Mit sechs schaute Fabian seinem Vater beim Online-Banking auf btx zu, mit neun hatte er einen eigenen C64-Computer, mit sechzehn testete er für AOL, ob Internet auch in Deutschland funktioniert. Fabian benutzte schon Apple-Laptops, als die noch orange waren und aussahen wie Klodeckel mit Griff. Seitdem arbeitet er immer mit der neuesten Generation. Trotzdem ist Fabian kein „Computer-Nerd“. Fabian ist Musiker. Seine Songs nimmt er zu Hause auf, gemischt wird auf dem Mac, der Vertrieb läuft über iTunes. Sich der Old-School-Institution eines Labels zu unterwerfen stand für ihn nie zur Debatte. Das hat aber nichts mit Ideologie zu tun. Das ist einfach so. Dass die schönen Menschen im St. Oberholz seine Lebensform als revolutionär und subversiv bezeichnen, findet er absurd. Vielleicht ist Fabian aber auch eben genau die zehn Jahre jünger, die die Leute im St. Oberholz brauchten, um das Internet zu kapieren und sich heroisch vom Arbeitsrhythmus „nine to five“ zu befreien.

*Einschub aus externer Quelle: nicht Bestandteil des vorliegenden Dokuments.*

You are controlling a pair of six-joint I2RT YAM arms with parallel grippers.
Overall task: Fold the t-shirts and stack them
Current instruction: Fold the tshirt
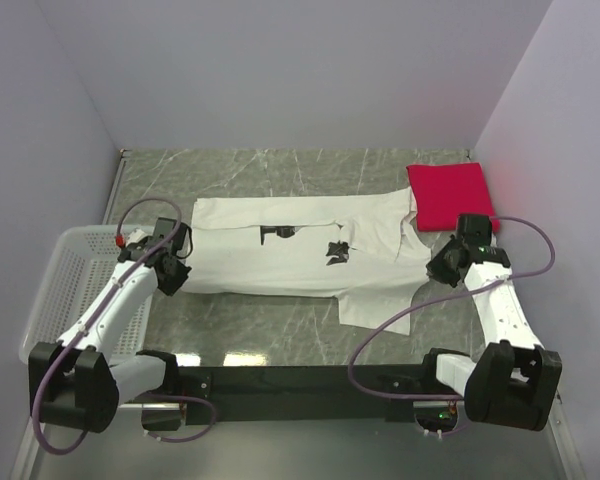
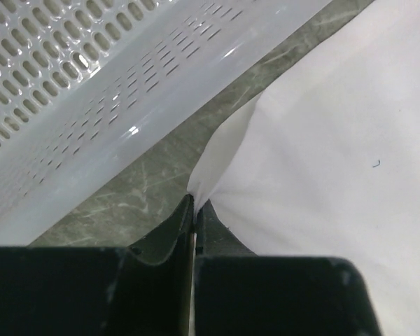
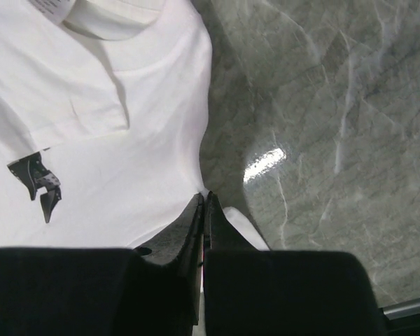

Im St. Oberholz hält es Fabian jedenfalls nicht länger aus. Er überlegt, seine Basis jetzt im Betahaus aufzuschlagen. Das hat vor ein paar Wochen fünf U-Bahn-Stationen südlicher am Moritzplatz eröffnet. Von der gar nicht verwunschenen Prinzessinnenstraße geht es an abwrackreifen Mühlen vorbei in den Hinterhof. Die Eisentür des Lastenaufzugs schabt über den Boden und fällt scheppernd zu. Wie eine Guillotine fällt eine zweite Tür vor den Ausgang. Wir rumpeln hoch.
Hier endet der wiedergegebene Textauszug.